In the wake of Valve’s successful launch of Steam Deck featuring a custom-designed AMD SoC that combines a Zen 2 CPU and RDNA 2 GPU cores, AMD has announced two new chips, Ryzen Z1 and Z1 Extreme, expressly for the handheld game console market. The Ryzen Z1 and Z1 Extreme combine 6 or 8 CPU cores based on Zen 4, respectively, with 4 or 12 GPU cores based on RDNA 3, and use a 4 nm manufacturing process. AMD says the Ryzen Z1 can run games about 55% faster than on the Steam Deck. The specs of the Z1 chips appear similar to the upcoming Ryzen 7000U processors aimed at Ultrabooks and thin-and-light gaming laptops. These Z1 chips will likely spawn a whole slew of Steam Deck competitors. The first manufacturer to launch is Asus, which announced on April 1 (an unfortunate marketing decision for an otherwise very real product) the release of the ROG Ally console, equipped with a Ryzen Z1, a 7-inch, 1080p 120Hz screen, 16GB of RAM and a 512GB SSD.

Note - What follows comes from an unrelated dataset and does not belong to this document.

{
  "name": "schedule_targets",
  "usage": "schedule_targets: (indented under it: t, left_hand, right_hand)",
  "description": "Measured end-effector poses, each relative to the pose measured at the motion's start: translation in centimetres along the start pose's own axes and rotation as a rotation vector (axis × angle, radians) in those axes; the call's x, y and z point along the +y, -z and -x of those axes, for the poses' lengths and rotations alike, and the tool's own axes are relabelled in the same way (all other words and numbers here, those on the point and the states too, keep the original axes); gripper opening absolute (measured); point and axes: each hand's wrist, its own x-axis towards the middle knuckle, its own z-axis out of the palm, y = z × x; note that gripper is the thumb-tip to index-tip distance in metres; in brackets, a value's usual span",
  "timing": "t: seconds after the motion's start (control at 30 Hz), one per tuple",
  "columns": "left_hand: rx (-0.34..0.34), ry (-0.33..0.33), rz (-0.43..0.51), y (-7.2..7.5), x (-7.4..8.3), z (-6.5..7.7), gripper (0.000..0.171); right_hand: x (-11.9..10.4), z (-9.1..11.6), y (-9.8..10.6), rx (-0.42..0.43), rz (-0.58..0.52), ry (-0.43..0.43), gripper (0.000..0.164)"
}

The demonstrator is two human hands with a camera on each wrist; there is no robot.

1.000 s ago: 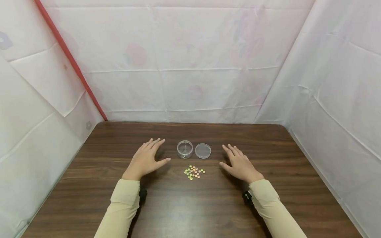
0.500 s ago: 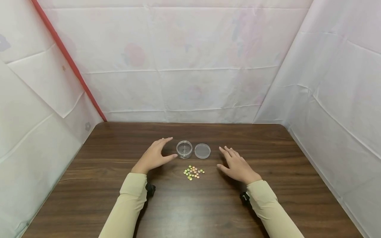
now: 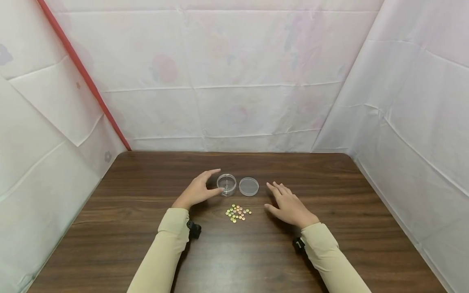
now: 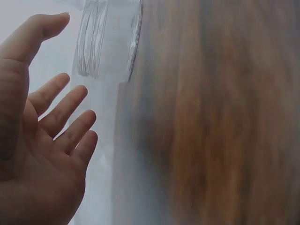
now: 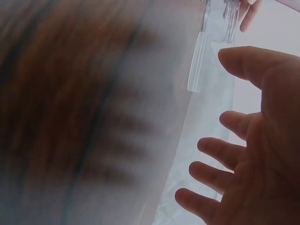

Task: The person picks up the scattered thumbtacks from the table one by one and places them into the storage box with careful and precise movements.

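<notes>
Left hand (image 3: 197, 190) shifted rightward — beside clear jar (image 3: 228, 184).

The jar (image 3: 228, 182) is colourless and transparent; the lid (image 3: 248, 186) to its right is clear with a faint grey cast, and the discs (image 3: 237, 217) on the near side of the jar appear yellow-green and orange-pink, though too small for exact shades. The tabletop (image 3: 234, 260) beneath the jar is dark brown with darker streaked wood grain; nearer than the jar, both sleeves (image 3: 161, 248) are plain pale yellow-green. Beyond the jar, the white cloth (image 3: 220, 49) carries faded pink and mauve blotches, with a solid red strip (image 3: 81, 69) to the far left.
</notes>
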Motion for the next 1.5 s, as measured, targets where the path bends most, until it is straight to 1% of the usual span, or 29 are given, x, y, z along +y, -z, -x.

Though its chip is slower, Valve still has a slight competitive edge thanks to its SteamOS, which is optimized for handhelds. Its competitors will run on Windows, which, unless Microsoft finally does its research, is less ergonomic for this kind of device.

Ars Technica, Andrew Cunningham, “AMD’s Ryzen Z1 chips could power a new wave of handheld Steam Deck clones.”